Crested pigeons use specialized wing feathers to produce distinct whistles during alarmed takeoff, signaling danger to the flock.
Introduction
The crested pigeon (Ocyphaps lophotes), a flocking bird, uses a unique method to alert its group of potential danger through mechanical sounds produced by its wings. These pigeons, native to Australia, have modified flight feathers that produce distinct wing whistles when they take off in alarm. This mechanism ensures rapid transfer of information about predators, enhancing the collective vigilance of the flock. Unlike many birds that use vocal alarm calls, crested pigeons rely on these mechanical sounds to signal danger, a strategy that may be employed by other flocking species as well.
The Strategy
This sound is generated by the rapid vibration of the pigeon’s highly modified eighth primary feather, which is thinner and narrower than its other feathers. When alarmed, pigeons take off more quickly and at steeper angles than at other times, which alters their wingbeat motion and thus the acoustic properties of the resulting sounds. High-speed video analysis suggests that the harmonic sounds in the whistle are produced by the vibration of the eighth and possibly adjacent primary feathers during both the upstroke and downstroke of the wingbeat. The wing movements may also cause feathers to clap together, contributing to the overall acoustic effect.

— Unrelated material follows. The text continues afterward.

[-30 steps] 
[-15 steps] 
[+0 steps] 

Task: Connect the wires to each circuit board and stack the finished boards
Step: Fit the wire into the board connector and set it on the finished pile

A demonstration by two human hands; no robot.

Playback experiments demonstrated that these alarmed whistles are sufficient to incite flight in other pigeons. Birds took off in alarm only after hearing the louder, faster-tempo alarm whistles, not the sounds induced by normal takeoff. Further experiments manipulating the amplitude of these whistles revealed that it is not merely the volume but the structural differences in the whistles that convey the message of alarm.
The Potential
Crested pigeons’ use of mechanical wing whistles as alarm signals opens up new possibilities for understanding how animals communicate danger. This mechanism can inspire the development of passive communication systems in robotics and artificial intelligence, where rapid and reliable transmission of information is crucial. Additionally, studying the structural modifications of the pigeon’s feathers could lead to advancements in acoustic engineering, particularly in designing materials or devices that need to produce or respond to specific sound frequencies.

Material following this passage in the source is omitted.